When West Virginia recently banned seven artificial food dyes in products to be sold within their borders, they joined an increasing number of individual U.S. states issuing their own regulations about food manufacturing practices, allowable ingredients, or product labeling. Consequently, food manufacturers must decide how to deal with different requirements in multiple markets. A new study from the University of Illinois Urbana-Champaign examines the various ways manufacturers respond to state regulations and what drives their choices.
- Marianne Stein
"States have a lot of power constitutionally to protect the health and wellbeing of their citizens; however, a state-level food regulation approach can lead to a complex patchwork of regulation. That creates challenges for food manufacturers that sell their products across state lines. We wanted to examine how firms adhere to different rules across markets," said Maria Kalaitzandonakes, assistant professor in the Department of Agricultural and Consumer Economics (ACE), part of the College of Agricultural, Consumer and Environmental Sciences at Illinois.
Kalaitzandonakes and co-author William Ridley, assistant professor in ACE, developed a modeling framework outlining potential responses, then consulted with food manufacturers to ensure their model aligned with actions producers were actually taking to address policy changes.
"Food manufacturing is an important industry in Illinois and across the country," Ridley said. "After developing our model, we asked several food manufacturers about how they were responding to a variety of state laws, and we were excited to see that our model did a good job explaining firm strategies."
The researchers identified four options food manufacturers selected in response to state food regulation: First, manufacturers can update their product to comply with the strictest standard and sell the new version across markets. Second, they can maintain two separate versions of the product - one sold to the regulated state or region and one for the rest of the country. Third, they can remove their product from the stricter market altogether and sell their original product in the remaining states. Finally, they may ignore the regulations and continue selling the original product with the potential for legal consequences.
Which response a firm chooses will depend on a number of factors, including the cost of compliance, the size of the market of the regulating state, the cost and likelihood of penalties, and consequences for consumer demand. The researchers applied their model to three different case studies, examining manufacturers' responses in each scenario.
In 2014, Vermont implemented a law that required mandatory labeling of genetically modified ingredients. Most firms created one version of their product, which met Vermont's requirements, to be sold across the country. However, because Vermont is a smaller market, some producers chose to exit the state temporarily, until they had made production changes to comply with the law.
In 2019, Illinois enacted a law requiring allergen labeling for products containing sesame. Because the consequences for non-compliance with the law were minimal, some firms ignored the requirement.
The third case study addressed California's recent ban of four food additives, which was enacted in 2023 and will take full effect in 2027. California's market size makes stopping sales to the state unlikely for most firms. Keeping separate production and distribution lines would be complicated and costly. For most firms, reformulating products to comply with the law and selling the new products nationwide was the optimal course of action. However, this strategy becomes more complex as more state regulation on food additives - including West Virginia's recent expansion on food dyes - proliferates, the researchers note.

"When multiple states legislate on a similar issue but the rules are not harmonized, the complexity is likely to increase dramatically. When state laws differ - for example in the ingredients covered, the exemptions, and the timelines - this can create additional hurdles and uncertainty for firms trying to comply with the rules," Ridley said.

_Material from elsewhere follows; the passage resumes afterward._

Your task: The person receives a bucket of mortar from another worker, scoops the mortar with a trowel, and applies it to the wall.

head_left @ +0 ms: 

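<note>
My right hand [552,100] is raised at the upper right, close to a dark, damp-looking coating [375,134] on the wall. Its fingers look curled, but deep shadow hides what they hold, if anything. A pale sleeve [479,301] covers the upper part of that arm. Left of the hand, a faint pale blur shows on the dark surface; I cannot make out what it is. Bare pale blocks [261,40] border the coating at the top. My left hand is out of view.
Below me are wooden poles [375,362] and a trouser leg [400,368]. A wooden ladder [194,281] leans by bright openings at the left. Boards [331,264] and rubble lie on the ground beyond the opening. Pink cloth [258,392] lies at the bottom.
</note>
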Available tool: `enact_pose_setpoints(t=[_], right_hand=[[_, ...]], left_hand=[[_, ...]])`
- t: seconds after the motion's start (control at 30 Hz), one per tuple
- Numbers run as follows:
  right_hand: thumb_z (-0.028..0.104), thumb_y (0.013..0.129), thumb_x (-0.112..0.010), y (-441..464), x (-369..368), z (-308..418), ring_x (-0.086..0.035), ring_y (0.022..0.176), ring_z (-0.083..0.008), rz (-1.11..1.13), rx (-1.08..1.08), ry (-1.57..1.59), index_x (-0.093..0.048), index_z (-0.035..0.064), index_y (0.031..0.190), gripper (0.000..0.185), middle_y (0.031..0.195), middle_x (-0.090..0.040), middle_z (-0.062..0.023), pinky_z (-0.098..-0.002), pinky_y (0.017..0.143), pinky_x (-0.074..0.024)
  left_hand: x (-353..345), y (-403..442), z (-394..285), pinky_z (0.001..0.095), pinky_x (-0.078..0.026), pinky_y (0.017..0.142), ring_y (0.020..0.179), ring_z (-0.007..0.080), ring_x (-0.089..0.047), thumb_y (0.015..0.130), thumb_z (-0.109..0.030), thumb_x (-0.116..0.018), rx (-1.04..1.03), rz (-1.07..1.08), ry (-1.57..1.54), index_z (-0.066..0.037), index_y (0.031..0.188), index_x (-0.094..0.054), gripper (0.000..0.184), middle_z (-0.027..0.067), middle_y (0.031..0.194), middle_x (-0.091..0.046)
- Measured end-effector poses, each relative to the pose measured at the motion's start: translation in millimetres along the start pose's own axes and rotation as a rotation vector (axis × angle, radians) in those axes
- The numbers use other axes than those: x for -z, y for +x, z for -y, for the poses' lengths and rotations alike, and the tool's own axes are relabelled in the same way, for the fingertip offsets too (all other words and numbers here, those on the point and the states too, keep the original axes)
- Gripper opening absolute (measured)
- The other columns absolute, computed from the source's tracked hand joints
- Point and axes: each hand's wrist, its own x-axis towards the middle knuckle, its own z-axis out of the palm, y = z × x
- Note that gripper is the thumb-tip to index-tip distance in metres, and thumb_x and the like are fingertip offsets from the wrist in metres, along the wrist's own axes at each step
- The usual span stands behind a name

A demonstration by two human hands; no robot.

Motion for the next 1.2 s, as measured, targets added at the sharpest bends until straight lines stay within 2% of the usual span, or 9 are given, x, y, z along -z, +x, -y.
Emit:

Sometimes, state regulation leads to eventual federal government involvement. For example, Congress passed both a national mandate to label genetically modified ingredients in food and expanded allergen labeling regulations to include sesame. This is an expected outcome, as the federal government is tasked with easing interstate commerce.
"State regulation can also be a powerful motivator for federal regulation. We're increasingly seeing advocacy for changes to food regulation at the state level, both to change firm behavior and to drive changes to national regulation," Kalaitzandonakes said.
The paper, "Food Manufacturers' Decision Making Under Varying State Regulation," is published in the Journal of Food Distribution Research.